When Moira Jones wrapped up her studies at Toronto Film School this past June, she was surprised with a very special graduation gift: the opportunity to be recognized as a professional actor straight out of school.
And it’s all thanks to a newly inked agreement between TFS and the Alliance of Canadian Cinema, Television and Radio Artists (ACTRA) – one that will allow Acting for Film, TV & the Theatre grads access to the 28,000-member-strong acting union’s New Graduate credit to become an ACTRA Apprentice member.
“Hearing that there was the possibility that you could already gain a credit to become an ACTRA Apprentice, you feel like you’re a step ahead,” said the 20-year-old Drumheller, Alberta native, who starred in the Canada Shorts award-winning independent film, All Alone.
“Being part of ACTRA is something I’m absolutely striving for.”
More than a decade in the making, the new partnership between TFS and ACTRA is one Acting for Film, TV & the Theatre Program Director Hart Massey characterized as a game-changer for acting grads like Jones and all those who come after her.
“This opens a lot of doors for our actors, because you don’t work on a network series or feature film without having ACTRA tied to that production. Now they get to be in that conversation,” he said.
“We’re the first private school in Ontario to be accepted, so it’s a real honour for our school to be considered for this elite program. It’s as though we’ve been brought to the table of the professional industry, and I think our students are going to reap the biggest benefits.”
“This new agreement is going to make a huge difference for our students, and for Toronto Film School’s reputation as an institution that prepares its graduates to become not only ‘set ready,’ but ‘industry ready,’” he said.
“Our Acting grads can leave school confident in the knowledge that they have mastered their craft and are now being welcomed into the most significant organization in the Canadian acting industry.”

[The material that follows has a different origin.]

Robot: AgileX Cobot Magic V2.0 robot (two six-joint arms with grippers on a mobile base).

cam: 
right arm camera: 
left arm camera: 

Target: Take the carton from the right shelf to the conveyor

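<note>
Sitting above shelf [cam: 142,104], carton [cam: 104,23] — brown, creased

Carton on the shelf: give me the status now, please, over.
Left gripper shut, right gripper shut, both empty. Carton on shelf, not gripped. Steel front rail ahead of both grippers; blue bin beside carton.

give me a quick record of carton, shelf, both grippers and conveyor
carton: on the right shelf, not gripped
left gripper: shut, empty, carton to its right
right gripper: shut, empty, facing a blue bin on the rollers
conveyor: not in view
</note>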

Founded in 1943, ACTRA is, indeed, the largest organization of cultural workers in Canada, representing performers in the film, radio, television and new media industries. With more than 15,000 members here in Toronto alone, ACTRA is a member-led and member-driven union whose aims are six-fold:
“It’s a wonderful thing to belong to an organization where you can connect with like-minded performers and artists, but also important to know that this organization has your back when it comes to wages, working conditions, benefits, respect on set, and advocacy,” Taisa Dekker, Manager of ACTRA Toronto’s Industry Initiatives & Outreach, said of ACTRA membership benefits.
“For emerging talent and new grads, why ACTRA is important is essentially knowing that you are going to go onto a set that has rules and conditions that ensure you’re being treated as a professional and with respect.”
Effective Sept. 1, 2022, new grads from ACTRA-approved schools like TFS simply need to apply to join the union as an Apprentice Member within one year of graduating.
To apply, grads must provide a copy of their diploma and an official transcript to ACTRA Toronto’s membership staff at [email protected], along with a completed and signed Apprentice membership application form, proof of Canadian citizenship or Permanent Resident status, and payment of an initiation fee.
Interested graduates should keep in mind, however, that once you join ACTRA, you are not permitted to do any non-union work in recorded media of any kind, including student films, commercials or promotional work, voice work or unpaid work.
While the TFS-ACTRA agreement is not retroactive, TFS Acting grads who finished their studies before June 2022 will be offered the opportunity to obtain their second of three credits towards full ACTRA membership if they’ve already earned their first via other means.
That news was welcomed by Class of 2018 valedictorian Mélie B. Rondeau, who just claimed her education credit through the agreement after earning her first credit acting on the set of the 2020 independent feature, Quebexit.
“This new agreement between ACTRA and the Toronto Film School is such a good news…As a young professional, it’s encouraging to know you’ve got that option for yourself at the end of the program,” she said.
“I was also so grateful to hear that grads from previous years, like myself, were also able to claim their education credit, given they were already an Apprentice with the union. I actually asked for mine last week and it was added the same day. Only one more to go before I get my full membership!”